— Exercise description —
Without the images, print every line of the material below exactly as given.
_ _ _
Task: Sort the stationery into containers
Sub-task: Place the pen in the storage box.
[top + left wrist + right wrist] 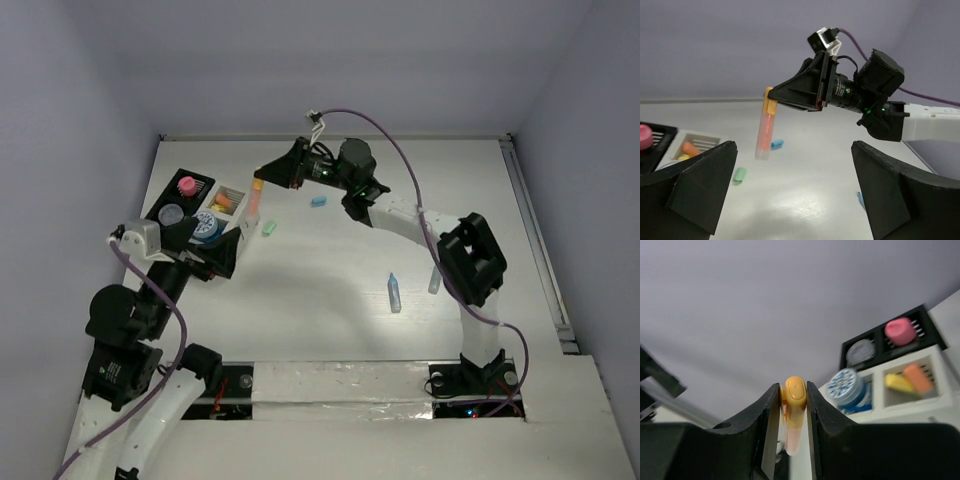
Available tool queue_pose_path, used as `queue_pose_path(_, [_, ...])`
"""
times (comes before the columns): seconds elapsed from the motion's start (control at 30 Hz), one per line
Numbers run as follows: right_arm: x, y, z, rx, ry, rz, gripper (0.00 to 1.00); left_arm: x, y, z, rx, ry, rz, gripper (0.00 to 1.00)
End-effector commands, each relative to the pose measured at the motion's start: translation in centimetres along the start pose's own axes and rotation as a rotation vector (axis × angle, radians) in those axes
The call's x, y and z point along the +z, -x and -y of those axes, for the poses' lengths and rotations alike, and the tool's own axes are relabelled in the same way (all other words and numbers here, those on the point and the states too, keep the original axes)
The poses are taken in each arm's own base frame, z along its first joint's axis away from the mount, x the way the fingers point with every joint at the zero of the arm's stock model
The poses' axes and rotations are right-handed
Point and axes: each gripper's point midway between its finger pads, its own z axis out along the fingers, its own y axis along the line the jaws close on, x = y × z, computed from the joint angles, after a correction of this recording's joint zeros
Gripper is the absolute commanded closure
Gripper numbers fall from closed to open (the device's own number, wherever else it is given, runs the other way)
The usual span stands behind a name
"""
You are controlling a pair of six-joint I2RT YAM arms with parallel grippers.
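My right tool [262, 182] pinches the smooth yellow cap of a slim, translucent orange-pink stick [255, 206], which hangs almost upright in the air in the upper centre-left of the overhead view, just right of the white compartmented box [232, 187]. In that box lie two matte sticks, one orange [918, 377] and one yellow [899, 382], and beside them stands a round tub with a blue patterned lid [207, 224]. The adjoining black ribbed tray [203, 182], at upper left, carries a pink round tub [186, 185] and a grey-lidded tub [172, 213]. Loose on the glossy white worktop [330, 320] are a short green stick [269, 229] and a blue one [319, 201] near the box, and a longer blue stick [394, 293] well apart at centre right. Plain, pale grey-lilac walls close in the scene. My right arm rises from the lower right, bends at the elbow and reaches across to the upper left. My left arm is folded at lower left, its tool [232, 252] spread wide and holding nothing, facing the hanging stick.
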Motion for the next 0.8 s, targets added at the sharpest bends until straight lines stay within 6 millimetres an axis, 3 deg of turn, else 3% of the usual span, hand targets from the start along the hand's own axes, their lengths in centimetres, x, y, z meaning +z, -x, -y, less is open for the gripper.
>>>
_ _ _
— Response to this exercise —
Task: Sort the stationery into containers
Sub-task: Place the pen in the storage box.
[top + left wrist + right wrist] 
Available tool queue_pose_path, used as `queue_pose_path(_, [_, ...])`
"""
times (comes before the columns): seconds elapsed from the motion's start (control at 30 Hz), one per line
Numbers run as follows: right_arm: x, y, z, rx, ry, rz, gripper (0.00 to 1.00); left_arm: x, y, z, rx, ry, rz, gripper (0.00 to 1.00)
End-effector commands, each relative to the pose measured at the motion's start: translation in centimetres along the start pose's own axes and rotation as a rotation vector (axis × angle, radians) in those axes
The call's x, y and z point along the +z, -x and -y of those axes, for the poses' lengths and rotations alike, and the tool's own axes are relabelled in the same way (all other words and numbers here, those on the point and the states too, keep the original axes)
The poses are taken in each arm's own base frame, z along its first joint's axis away from the mount, x the way the fingers point with every joint at the zero of the arm's stock model
The poses' axes and rotations are right-handed
Point and axes: each gripper's point midway between its finger pads, its own z axis out along the fingers, its own y axis along the line the jaws close on, x = y × z, computed from the joint angles, after a correction of this recording's joint zeros
Gripper is the absolute commanded closure
Gripper numbers fall from closed to open (the device's own number, wherever else it is given, runs the other way)
The usual span stands behind a name
"""
You are controlling a pair of six-joint I2RT YAM arms with parallel grippers.
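My right tool [262, 182] pinches the smooth yellow cap of a slim, translucent orange-pink stick [255, 206], which hangs almost upright in the air in the upper centre-left of the overhead view, just right of the white compartmented box [232, 187]. In that box lie two matte sticks, one orange [918, 377] and one yellow [899, 382], and beside them stands a round tub with a blue patterned lid [207, 224]. The adjoining black ribbed tray [203, 182], at upper left, carries a pink round tub [186, 185] and a grey-lidded tub [172, 213]. Loose on the glossy white worktop [330, 320] are a short green stick [269, 229] and a blue one [319, 201] near the box, and a longer blue stick [394, 293] well apart at centre right. Plain, pale grey-lilac walls close in the scene. My right arm rises from the lower right, bends at the elbow and reaches across to the upper left. My left arm is folded at lower left, its tool [232, 252] spread wide and holding nothing, facing the hanging stick.
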Motion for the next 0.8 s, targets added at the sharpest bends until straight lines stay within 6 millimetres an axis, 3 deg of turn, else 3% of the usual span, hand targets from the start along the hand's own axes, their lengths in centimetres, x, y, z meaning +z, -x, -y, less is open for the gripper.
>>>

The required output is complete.